As promised, I am going to try to answer anon’s message regarding my thoughts on the “adult trio” in NGE (meaning Misato, Ritsuko, and Kaji). I struggled with any kind of systematic analysis until I included Gendo in the equation, and I think it’s because his relationship with Ritsuko functions as a symbolic complement to Misato’s relationship with Kaji.

Thinking about it last night made me realize how much I should be delving into Lacan’s concept of desire, which I have only read about in summary thus far and still kind of makes my head spin. But, as usual, the consolidated existentialist-psychoanalytic framework that Ernest Becker develops from Otto Rank suffices just fine. At least for starters.

image

I could have typed that up to look nice but screw it, you get my scrappy handwriting/my oversimplified layout of Becker’s existential paradox as clumsily navigated by our characters.

Remember that according to Becker, the foundations of human behavior lie in the terror produced by this paradox, and the frantic attempts to ensure ultimate and transcendent meaning in the face of bodily death. If we use the paradox as a lens, it becomes obvious that both Misato and Ritsuko are grappling with this terror in complementary ways, and that the objects of desire upon which they enact their terror (Kaji and Gendo, respectively) are symbolically antipodal.

I think it’s pretty obvious why I feel Gendo symbolizes death denial, or a refusal to be confined to the limits of the human body. His entire M.O. basically involves becoming god, and defying death in order to reunite with Yui.

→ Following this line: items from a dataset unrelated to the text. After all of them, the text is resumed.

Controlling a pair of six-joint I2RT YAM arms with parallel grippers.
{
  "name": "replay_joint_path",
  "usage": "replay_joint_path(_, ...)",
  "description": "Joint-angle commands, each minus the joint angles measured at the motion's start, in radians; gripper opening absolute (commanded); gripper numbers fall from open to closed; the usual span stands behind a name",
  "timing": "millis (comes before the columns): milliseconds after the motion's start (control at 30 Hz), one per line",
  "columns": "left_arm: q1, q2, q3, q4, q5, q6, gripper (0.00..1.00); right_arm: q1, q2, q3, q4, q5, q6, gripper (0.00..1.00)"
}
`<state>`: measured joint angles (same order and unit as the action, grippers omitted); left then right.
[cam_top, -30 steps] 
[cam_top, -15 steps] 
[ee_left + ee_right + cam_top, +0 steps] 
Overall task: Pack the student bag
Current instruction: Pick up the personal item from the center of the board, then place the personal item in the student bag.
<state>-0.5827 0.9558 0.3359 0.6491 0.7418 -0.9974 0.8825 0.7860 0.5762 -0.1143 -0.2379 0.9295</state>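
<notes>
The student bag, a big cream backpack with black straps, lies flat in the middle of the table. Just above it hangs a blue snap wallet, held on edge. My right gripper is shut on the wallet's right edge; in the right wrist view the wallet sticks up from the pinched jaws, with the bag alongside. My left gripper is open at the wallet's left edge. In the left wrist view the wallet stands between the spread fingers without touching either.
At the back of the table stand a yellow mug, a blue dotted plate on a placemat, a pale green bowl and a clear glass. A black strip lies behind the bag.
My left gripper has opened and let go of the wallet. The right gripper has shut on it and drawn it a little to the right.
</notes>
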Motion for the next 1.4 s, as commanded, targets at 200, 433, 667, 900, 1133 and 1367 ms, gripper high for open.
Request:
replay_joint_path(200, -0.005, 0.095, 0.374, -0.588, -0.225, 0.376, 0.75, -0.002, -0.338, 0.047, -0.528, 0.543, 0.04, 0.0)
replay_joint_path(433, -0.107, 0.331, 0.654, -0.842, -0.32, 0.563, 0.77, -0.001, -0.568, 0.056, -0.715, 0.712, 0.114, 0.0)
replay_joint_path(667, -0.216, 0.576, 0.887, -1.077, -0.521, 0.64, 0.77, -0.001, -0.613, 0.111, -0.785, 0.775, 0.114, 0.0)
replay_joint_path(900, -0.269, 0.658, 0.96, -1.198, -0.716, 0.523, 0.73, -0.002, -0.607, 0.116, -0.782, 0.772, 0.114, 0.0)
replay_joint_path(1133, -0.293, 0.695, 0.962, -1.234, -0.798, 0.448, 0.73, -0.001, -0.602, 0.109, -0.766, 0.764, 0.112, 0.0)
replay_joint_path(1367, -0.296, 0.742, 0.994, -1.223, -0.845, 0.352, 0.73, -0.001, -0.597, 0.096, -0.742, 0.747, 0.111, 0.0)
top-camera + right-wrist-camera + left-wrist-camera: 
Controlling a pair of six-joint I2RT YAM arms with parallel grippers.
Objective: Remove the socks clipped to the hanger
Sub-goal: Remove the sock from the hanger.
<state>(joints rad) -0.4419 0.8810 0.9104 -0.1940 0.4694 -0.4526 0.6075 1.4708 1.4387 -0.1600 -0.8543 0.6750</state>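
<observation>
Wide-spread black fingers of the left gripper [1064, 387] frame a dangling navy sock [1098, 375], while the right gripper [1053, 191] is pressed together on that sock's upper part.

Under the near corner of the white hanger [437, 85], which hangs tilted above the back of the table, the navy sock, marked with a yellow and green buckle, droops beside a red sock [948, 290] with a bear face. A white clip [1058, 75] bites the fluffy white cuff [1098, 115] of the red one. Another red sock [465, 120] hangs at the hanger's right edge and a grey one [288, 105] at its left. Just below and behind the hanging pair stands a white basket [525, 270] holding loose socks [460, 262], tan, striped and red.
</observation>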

Why Kaji is representative of death acceptance (or perhaps even resignation) is less immediately clear, especially since we know so little about him, but the concept coalesces more on examination. There is not a single character in the series who is more prepared to accept their inevitable fate. Kaji appears to have a good idea of both how and when he is going to die, and when he does, greets it with equanimity. Kaji’s humorous nature seems a hint at the inherent absurdity of the paradox, or the “cruel joke” that it is to be the “God who shits” (as Becker puts it). Yet his serious side, as evidenced by conversations with both Misato and Shinji, suggests a grace, wisdom, and self-awareness that is not shared by anyone else in NGE.

Misato runs from Kaji because he reminds her of her father, and coming to terms with this would mean accepting that she does not have the sole power to design her own symbolic meaning. It is the failure of the personal causa sui to achieve its primary childhood goal — the defiance of the imparted causa sui of the parent — and is thus a form of death confrontation: the death of the “self-generated self.” She seeks refuge in the body component of the paradox while stripping away the potential for her relationships to carry more profound symbolic weight. To confront her true desires, after all, would mean facing up to death anxiety. She must confine whatever meaning she seeks to areas that do not remind her of her own powerlessness. Probably helps to compensate by investing most of your worth into the identity of Skilled Military Captain.

Ritsuko, by contrast, cannot conceive of the body as a refuge (see also: her bafflement at Misato’s sexuality) and clearly desires a more meaningful relationship with Gendo than one confined to sex. Of course, Gendo is incapable of providing Ritsuko with any kind of emotional validation, and she plunges into suicidal despair. Unlike Misato, who copes with existential powerlessness with denial, Ritsuko attempts to transfer power — the power to designate ultimate meaning — into the wrong party: another human being who is as doomed to die as she is. Gendo may want to defy death, but he cannot; ironically, he pursues transcendence the same way she does, which is the misguided investment of ultimate power into a vessel that cannot hold it:

After all, what is it that we want when we elevate the love partner to the position of God? We want redemption — nothing less. We want to be rid of our faults, our feeling of nothingness. We want to be justified, to know that our creation has not been in vain. We turn to the love partner for the experience of the heroic, for perfect validation; we expect them to “make us good” through love. Needless to say, human partners can’t do this. The lover does not dispense cosmic heroism; he cannot give absolution in his own name. The reason is that as a finite being he too is doomed, and we read that doom in his own fallibilities, in his very deterioration. Redemption can only come from outside the individual, from beyond, from our conceptualization of the ultimate source of things, the perfection of creation.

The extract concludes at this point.